▶ _Task details_: In your answer, transcribe all of the data exactly.

▶ _Dataset section_:
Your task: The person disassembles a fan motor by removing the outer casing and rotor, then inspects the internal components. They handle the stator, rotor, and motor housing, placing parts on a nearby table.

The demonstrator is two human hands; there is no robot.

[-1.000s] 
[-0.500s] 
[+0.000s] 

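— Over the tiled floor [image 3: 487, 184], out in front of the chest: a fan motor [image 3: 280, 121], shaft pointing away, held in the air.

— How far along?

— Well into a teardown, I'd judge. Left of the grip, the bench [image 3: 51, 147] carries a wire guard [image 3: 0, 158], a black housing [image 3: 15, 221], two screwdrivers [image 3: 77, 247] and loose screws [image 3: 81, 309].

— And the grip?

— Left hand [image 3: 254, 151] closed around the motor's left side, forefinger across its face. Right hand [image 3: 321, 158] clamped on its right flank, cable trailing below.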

▶ _Problem solution_:
Your task: The person disassembles a fan motor by removing the outer casing and rotor, then inspects the internal components. They handle the stator, rotor, and motor housing, placing parts on a nearby table.

The demonstrator is two human hands; there is no robot.

[-1.000s] 
[-0.500s] 
[+0.000s] 

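— Over the tiled floor [image 3: 487, 184], out in front of the chest: a fan motor [image 3: 280, 121], shaft pointing away, held in the air.

— How far along?

— Well into a teardown, I'd judge. Left of the grip, the bench [image 3: 51, 147] carries a wire guard [image 3: 0, 158], a black housing [image 3: 15, 221], two screwdrivers [image 3: 77, 247] and loose screws [image 3: 81, 309].

— And the grip?

— Left hand [image 3: 254, 151] closed around the motor's left side, forefinger across its face. Right hand [image 3: 321, 158] clamped on its right flank, cable trailing below.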

For this exercise, nothing more remains to be done.